*DATASET SECTION:*
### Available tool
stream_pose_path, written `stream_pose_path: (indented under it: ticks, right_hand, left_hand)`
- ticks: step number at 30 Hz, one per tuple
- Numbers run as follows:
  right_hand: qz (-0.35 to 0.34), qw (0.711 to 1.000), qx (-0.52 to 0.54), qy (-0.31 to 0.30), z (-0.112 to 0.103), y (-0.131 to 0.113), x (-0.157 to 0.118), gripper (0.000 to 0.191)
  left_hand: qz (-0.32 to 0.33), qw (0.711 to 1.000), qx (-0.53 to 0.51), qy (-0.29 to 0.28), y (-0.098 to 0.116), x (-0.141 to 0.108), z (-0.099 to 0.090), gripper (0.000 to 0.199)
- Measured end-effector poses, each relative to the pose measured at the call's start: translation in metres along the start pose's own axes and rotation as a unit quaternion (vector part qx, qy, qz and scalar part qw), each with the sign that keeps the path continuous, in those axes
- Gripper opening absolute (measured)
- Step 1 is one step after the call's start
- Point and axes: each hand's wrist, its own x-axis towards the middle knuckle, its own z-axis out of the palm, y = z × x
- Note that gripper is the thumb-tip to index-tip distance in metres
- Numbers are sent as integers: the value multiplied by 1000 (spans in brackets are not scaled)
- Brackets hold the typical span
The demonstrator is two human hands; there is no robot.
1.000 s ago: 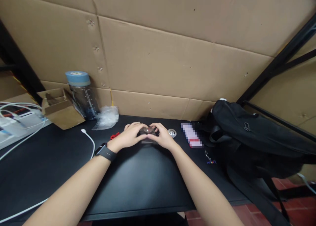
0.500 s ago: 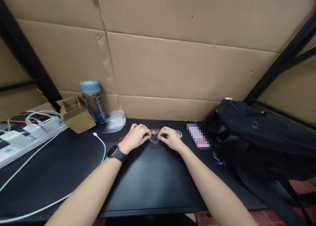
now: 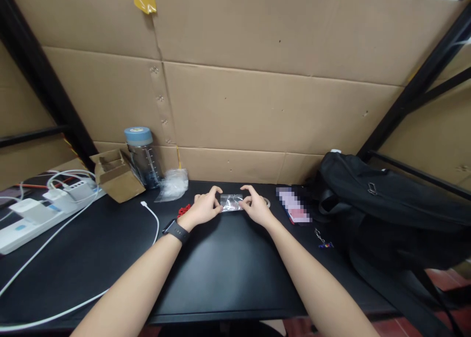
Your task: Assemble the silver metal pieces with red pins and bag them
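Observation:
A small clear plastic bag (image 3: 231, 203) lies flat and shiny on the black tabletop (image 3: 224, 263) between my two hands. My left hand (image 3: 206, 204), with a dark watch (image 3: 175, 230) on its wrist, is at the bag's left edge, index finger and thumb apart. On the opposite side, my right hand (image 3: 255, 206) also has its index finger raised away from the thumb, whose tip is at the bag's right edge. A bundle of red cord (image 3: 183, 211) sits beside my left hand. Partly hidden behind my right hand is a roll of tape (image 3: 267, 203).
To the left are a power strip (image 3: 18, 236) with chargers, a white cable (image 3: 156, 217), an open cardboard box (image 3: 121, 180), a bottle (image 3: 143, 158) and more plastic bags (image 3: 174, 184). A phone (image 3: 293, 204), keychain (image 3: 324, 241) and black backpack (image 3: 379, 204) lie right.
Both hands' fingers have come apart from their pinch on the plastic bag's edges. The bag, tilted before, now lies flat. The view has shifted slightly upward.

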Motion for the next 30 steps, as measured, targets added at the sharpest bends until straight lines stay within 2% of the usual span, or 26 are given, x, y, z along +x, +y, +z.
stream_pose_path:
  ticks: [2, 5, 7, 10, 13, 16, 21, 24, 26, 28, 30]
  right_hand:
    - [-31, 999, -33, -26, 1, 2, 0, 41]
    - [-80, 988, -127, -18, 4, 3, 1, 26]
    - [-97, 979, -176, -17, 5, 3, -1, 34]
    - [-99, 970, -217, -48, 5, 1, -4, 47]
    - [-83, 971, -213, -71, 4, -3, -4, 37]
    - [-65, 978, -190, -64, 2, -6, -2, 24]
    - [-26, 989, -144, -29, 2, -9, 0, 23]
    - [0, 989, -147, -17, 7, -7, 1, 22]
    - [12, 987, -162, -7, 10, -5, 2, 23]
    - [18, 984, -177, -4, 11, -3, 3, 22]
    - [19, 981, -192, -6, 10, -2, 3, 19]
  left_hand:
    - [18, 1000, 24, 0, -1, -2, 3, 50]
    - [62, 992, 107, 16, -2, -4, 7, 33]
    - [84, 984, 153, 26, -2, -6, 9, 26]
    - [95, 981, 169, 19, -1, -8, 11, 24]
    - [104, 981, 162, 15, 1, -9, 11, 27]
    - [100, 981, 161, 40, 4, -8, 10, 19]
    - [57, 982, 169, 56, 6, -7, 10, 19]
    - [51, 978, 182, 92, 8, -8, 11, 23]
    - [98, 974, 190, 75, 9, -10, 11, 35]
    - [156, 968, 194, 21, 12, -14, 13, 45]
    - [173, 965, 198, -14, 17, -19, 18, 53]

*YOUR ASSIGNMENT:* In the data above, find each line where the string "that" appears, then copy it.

*ANSWER TO THIS PROBLEM:*
- Measured end-effector poses, each relative to the pose measured at the call's start: translation in metres along the start pose's own axes and rotation as a unit quaternion (vector part qx, qy, qz and scalar part qw), each with the sign that keeps the path continuous, in those axes
- Note that gripper is the thumb-tip to index-tip distance in metres

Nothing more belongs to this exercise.